Your task
Look below for the line containing "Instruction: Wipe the" and the line containing "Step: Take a", then set down both and every line between them exactly, without pictures.

Excerpted records
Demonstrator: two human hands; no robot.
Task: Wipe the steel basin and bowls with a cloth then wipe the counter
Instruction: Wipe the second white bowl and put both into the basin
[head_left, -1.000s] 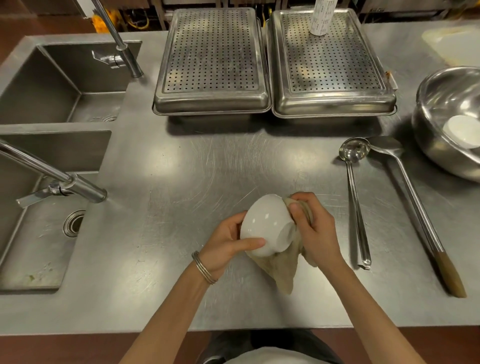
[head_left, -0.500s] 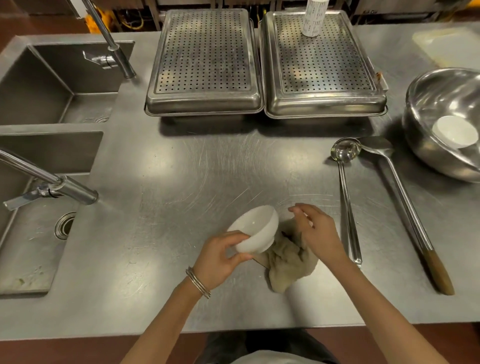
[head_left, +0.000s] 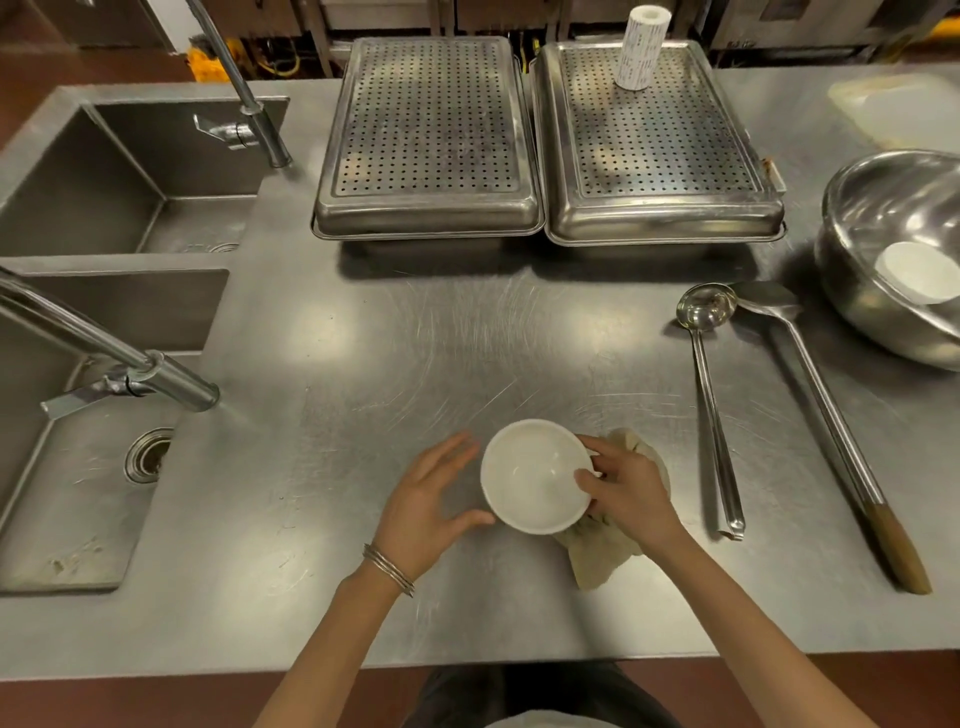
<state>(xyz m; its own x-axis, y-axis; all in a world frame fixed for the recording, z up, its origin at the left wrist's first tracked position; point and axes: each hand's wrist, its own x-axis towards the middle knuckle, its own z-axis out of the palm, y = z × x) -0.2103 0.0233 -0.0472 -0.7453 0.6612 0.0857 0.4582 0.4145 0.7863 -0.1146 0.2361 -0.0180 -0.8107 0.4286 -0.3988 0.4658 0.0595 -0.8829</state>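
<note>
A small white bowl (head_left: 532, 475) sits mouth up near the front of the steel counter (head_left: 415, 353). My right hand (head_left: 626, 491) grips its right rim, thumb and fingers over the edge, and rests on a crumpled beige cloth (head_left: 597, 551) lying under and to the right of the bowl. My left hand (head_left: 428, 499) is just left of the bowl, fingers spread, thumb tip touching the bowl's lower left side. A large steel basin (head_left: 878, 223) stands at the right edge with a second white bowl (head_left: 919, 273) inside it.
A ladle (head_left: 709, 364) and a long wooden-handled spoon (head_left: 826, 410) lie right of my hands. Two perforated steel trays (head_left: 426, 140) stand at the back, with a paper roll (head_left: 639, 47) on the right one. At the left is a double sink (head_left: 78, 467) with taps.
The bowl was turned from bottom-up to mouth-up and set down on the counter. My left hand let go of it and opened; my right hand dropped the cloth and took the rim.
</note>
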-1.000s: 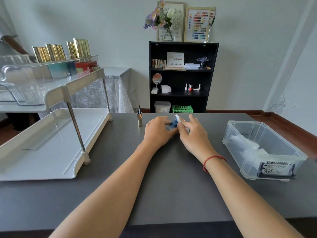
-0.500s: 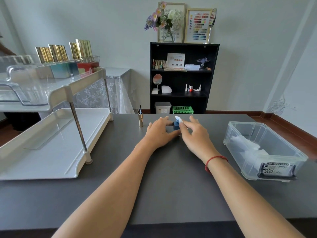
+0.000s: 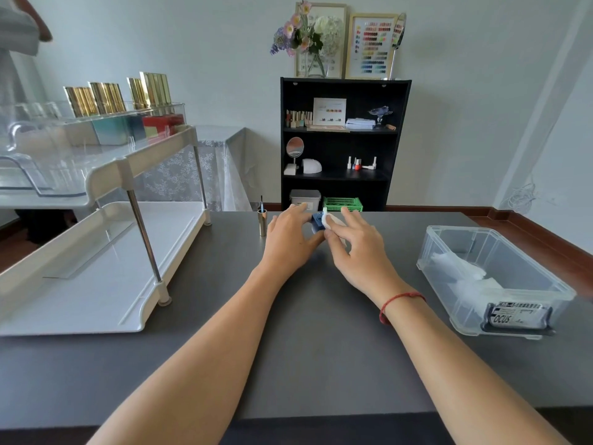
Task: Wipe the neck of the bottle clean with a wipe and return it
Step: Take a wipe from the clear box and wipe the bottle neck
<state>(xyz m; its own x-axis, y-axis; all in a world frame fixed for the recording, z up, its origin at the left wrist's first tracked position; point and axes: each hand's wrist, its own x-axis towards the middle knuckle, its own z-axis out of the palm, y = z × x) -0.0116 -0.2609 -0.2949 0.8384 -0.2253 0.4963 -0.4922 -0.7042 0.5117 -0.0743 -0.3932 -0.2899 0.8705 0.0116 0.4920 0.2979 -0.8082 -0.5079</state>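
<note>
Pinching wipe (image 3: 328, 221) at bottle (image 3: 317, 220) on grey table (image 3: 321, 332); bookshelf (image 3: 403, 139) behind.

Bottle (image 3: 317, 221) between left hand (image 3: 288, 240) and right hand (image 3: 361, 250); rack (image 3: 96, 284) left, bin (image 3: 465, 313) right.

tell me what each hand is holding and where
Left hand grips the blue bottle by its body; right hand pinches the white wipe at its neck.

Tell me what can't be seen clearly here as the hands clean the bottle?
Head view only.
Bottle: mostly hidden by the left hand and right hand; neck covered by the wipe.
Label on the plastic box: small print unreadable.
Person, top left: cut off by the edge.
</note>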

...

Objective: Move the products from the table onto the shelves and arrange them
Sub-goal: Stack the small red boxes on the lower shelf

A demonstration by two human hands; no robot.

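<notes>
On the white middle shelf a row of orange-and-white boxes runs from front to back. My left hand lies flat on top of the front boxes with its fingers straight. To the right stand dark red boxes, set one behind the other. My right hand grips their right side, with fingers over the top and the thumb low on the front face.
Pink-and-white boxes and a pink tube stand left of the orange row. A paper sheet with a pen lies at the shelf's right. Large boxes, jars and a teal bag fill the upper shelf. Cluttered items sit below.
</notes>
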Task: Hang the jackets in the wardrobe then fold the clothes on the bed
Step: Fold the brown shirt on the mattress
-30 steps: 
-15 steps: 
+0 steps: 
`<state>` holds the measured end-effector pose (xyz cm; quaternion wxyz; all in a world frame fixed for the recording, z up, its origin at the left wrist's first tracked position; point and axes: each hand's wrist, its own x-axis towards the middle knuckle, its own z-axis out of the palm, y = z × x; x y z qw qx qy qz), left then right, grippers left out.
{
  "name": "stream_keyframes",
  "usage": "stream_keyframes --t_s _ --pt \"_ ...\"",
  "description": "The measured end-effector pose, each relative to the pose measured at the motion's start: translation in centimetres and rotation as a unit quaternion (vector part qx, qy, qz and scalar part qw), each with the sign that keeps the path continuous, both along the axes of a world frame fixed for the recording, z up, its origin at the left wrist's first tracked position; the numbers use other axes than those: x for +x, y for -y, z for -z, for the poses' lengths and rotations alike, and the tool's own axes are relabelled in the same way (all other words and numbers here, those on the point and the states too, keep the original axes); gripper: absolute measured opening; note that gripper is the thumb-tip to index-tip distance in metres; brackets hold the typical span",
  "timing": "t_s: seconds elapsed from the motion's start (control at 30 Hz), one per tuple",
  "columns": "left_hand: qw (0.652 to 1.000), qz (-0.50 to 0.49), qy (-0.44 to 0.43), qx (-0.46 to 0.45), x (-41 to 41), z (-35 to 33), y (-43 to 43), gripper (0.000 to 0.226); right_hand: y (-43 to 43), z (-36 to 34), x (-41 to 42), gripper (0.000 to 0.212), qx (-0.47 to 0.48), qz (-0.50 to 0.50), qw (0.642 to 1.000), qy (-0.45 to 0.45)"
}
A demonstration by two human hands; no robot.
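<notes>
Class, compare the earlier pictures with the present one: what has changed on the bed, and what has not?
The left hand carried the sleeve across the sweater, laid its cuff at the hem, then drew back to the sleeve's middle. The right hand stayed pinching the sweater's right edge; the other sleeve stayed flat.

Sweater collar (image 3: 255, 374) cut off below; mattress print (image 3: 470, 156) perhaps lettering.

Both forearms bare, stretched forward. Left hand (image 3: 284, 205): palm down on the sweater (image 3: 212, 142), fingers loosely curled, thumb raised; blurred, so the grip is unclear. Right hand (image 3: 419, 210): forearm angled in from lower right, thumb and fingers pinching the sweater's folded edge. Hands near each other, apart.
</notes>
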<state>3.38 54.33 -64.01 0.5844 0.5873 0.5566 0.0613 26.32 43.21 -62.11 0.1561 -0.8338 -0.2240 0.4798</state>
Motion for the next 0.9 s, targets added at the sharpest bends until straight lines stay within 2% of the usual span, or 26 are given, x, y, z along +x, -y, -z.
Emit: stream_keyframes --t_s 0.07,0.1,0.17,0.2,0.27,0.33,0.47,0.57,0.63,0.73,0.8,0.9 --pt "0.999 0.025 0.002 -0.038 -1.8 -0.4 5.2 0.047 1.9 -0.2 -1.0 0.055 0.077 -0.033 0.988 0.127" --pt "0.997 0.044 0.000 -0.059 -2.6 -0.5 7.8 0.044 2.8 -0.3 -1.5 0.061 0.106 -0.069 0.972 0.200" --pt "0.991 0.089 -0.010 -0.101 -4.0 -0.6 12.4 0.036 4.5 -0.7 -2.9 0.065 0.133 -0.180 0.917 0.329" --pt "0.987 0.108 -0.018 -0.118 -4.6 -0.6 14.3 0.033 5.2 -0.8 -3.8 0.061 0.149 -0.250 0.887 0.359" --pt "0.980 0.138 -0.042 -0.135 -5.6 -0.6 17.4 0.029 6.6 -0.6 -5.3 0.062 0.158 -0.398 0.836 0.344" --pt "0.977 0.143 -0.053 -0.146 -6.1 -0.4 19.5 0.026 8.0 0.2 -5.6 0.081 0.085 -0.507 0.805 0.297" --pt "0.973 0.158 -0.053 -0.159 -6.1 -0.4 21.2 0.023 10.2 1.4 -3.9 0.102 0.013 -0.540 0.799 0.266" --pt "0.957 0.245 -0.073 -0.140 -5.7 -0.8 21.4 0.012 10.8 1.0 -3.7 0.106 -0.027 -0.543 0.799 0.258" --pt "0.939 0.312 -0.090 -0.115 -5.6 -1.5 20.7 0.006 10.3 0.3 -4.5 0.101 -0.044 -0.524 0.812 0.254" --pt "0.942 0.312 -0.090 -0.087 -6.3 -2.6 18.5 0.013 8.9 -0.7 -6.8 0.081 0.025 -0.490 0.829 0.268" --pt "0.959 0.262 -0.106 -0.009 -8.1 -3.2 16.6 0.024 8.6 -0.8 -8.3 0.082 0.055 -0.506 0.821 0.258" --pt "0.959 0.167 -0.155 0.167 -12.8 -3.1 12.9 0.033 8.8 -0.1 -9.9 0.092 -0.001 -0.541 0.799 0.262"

Reply to the task
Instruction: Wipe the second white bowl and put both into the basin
[head_left, -1.000s] 
[head_left, -0.500s] 
[head_left, +0.000s] 
<state>(xyz m; its own x-axis, y-axis; all in a world frame fixed for the recording, z up, its origin at the left wrist's first tracked position; point and axes: each hand's wrist, its own x-axis towards the middle knuckle, its own z-axis out of the palm, y = z × x) -0.2103 0.0233 -0.0472 -0.7453 0.6612 0.0857 0.4582 0.4145 0.7863 -0.1146 0.2361 -0.0180 -0.8107 0.4286 -0.3988 0.4658 0.0595 -0.8829</state>
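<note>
A small white bowl (head_left: 532, 475) sits mouth up near the front of the steel counter (head_left: 415, 353). My right hand (head_left: 626, 491) grips its right rim, thumb and fingers over the edge, and rests on a crumpled beige cloth (head_left: 597, 551) lying under and to the right of the bowl. My left hand (head_left: 428, 499) is just left of the bowl, fingers spread, thumb tip touching the bowl's lower left side. A large steel basin (head_left: 878, 223) stands at the right edge with a second white bowl (head_left: 919, 273) inside it.
A ladle (head_left: 709, 364) and a long wooden-handled spoon (head_left: 826, 410) lie right of my hands. Two perforated steel trays (head_left: 426, 140) stand at the back, with a paper roll (head_left: 639, 47) on the right one. At the left is a double sink (head_left: 78, 467) with taps.
The bowl was turned from bottom-up to mouth-up and set down on the counter. My left hand let go of it and opened; my right hand dropped the cloth and took the rim.
</note>
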-1.000s: 
-0.500s: 
+0.000s: 
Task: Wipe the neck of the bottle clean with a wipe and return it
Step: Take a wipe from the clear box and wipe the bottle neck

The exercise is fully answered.